» ACTIVITY: The reply to the records below should contain exactly the lines from the line with "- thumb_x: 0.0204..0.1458" through the line with "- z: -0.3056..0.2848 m", and nothing besides.

» INFORMATION PROVIDED:
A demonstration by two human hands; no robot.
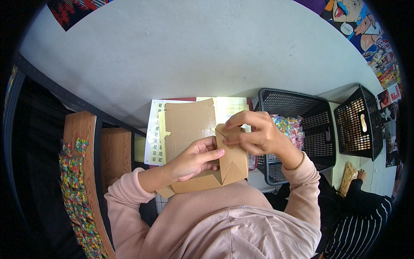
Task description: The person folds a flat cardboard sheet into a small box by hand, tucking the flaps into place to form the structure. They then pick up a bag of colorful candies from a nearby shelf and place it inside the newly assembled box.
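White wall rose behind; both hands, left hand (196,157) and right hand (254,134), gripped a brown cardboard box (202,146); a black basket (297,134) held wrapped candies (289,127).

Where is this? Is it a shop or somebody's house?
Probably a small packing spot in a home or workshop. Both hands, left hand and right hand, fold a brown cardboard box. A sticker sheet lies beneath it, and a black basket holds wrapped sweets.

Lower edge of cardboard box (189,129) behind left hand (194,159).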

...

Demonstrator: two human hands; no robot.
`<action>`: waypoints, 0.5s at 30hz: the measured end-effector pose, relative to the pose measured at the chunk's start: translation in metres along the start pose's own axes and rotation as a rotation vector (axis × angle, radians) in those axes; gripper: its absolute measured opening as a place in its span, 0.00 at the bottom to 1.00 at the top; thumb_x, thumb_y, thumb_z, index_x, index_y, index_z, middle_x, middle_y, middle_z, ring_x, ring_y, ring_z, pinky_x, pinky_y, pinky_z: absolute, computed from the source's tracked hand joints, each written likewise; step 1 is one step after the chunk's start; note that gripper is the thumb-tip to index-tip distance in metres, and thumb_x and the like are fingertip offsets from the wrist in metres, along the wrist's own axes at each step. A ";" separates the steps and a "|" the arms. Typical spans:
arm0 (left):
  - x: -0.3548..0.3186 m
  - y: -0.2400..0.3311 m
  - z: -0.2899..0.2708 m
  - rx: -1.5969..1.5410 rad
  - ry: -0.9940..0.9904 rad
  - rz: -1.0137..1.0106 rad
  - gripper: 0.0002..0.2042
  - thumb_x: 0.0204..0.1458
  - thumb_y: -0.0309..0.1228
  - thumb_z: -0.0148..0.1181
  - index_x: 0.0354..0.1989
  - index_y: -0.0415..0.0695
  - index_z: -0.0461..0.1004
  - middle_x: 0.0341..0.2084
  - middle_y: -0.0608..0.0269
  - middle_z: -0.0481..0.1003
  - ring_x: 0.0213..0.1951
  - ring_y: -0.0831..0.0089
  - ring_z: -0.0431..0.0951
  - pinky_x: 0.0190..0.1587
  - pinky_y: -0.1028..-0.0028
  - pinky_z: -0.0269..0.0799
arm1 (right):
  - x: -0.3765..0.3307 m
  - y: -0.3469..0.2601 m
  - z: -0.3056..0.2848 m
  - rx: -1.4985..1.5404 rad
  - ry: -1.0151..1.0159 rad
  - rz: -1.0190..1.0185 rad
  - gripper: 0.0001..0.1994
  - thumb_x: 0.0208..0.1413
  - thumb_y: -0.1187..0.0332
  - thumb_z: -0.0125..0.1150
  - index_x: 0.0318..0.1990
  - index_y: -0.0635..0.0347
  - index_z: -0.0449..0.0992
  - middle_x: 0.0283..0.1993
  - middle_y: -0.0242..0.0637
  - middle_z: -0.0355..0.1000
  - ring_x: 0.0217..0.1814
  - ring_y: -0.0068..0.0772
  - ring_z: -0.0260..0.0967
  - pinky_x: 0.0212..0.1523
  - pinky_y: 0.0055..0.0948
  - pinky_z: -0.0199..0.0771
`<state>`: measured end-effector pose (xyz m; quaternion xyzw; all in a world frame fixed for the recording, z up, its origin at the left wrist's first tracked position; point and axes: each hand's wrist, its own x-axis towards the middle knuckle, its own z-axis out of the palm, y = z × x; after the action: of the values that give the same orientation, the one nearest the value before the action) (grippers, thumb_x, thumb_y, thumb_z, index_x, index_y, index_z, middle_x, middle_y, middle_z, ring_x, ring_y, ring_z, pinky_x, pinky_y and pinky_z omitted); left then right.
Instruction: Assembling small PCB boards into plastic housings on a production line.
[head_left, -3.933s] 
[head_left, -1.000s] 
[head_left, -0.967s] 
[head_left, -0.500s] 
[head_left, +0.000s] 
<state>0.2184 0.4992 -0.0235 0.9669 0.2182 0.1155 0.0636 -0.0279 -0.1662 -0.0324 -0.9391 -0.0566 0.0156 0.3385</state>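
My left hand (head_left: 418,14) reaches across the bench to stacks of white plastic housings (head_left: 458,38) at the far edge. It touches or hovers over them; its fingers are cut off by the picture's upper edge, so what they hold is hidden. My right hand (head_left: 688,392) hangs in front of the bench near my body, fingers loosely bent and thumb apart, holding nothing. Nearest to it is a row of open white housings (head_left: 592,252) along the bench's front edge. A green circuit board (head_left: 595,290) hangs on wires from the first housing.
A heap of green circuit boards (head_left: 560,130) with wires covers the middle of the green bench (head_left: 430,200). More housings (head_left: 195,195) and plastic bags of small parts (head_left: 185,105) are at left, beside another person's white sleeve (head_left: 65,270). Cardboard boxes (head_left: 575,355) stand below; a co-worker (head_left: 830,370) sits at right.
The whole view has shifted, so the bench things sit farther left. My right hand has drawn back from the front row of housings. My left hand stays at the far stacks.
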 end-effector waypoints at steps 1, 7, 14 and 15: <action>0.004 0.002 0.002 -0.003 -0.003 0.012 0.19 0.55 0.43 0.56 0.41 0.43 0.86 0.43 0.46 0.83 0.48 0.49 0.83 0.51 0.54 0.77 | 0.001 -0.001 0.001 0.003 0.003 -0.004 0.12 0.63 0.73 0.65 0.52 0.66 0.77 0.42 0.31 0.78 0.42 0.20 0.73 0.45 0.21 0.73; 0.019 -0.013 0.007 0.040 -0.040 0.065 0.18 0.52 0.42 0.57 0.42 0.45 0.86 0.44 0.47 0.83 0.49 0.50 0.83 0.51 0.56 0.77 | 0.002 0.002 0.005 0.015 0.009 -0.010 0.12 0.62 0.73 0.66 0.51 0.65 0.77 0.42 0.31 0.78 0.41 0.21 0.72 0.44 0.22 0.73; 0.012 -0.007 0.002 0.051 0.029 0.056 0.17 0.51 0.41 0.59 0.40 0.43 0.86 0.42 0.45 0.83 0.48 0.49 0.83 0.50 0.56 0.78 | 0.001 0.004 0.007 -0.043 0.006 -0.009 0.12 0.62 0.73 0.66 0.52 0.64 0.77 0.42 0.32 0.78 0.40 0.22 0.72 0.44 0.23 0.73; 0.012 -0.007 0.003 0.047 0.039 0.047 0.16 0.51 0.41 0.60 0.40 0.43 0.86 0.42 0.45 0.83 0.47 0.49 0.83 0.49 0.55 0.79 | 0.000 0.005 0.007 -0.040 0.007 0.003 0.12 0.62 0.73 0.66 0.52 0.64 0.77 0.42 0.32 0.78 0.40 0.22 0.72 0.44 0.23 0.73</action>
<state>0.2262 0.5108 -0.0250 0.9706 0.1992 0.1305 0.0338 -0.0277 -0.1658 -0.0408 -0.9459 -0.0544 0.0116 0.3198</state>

» SOLUTION TO THE PROBLEM:
  - thumb_x: 0.0204..0.1458
  - thumb_y: -0.0309..0.1228
  - thumb_z: -0.0148..0.1181
  - index_x: 0.0354..0.1989
  - index_y: -0.0415..0.0695
  - index_z: -0.0461..0.1004
  - middle_x: 0.0341..0.2084
  - middle_y: -0.0608..0.0269
  - middle_z: -0.0481..0.1003
  - ring_x: 0.0213..0.1951
  - ring_y: -0.0831..0.0089
  - ring_z: -0.0431..0.0951
  - pinky_x: 0.0190..0.1587
  - pinky_y: -0.1028..-0.0028
  - pinky_z: -0.0269..0.0799
arm1 (right):
  - x: -0.3765..0.3307 m
  - y: -0.3469..0.2601 m
  - z: -0.3056..0.2848 m

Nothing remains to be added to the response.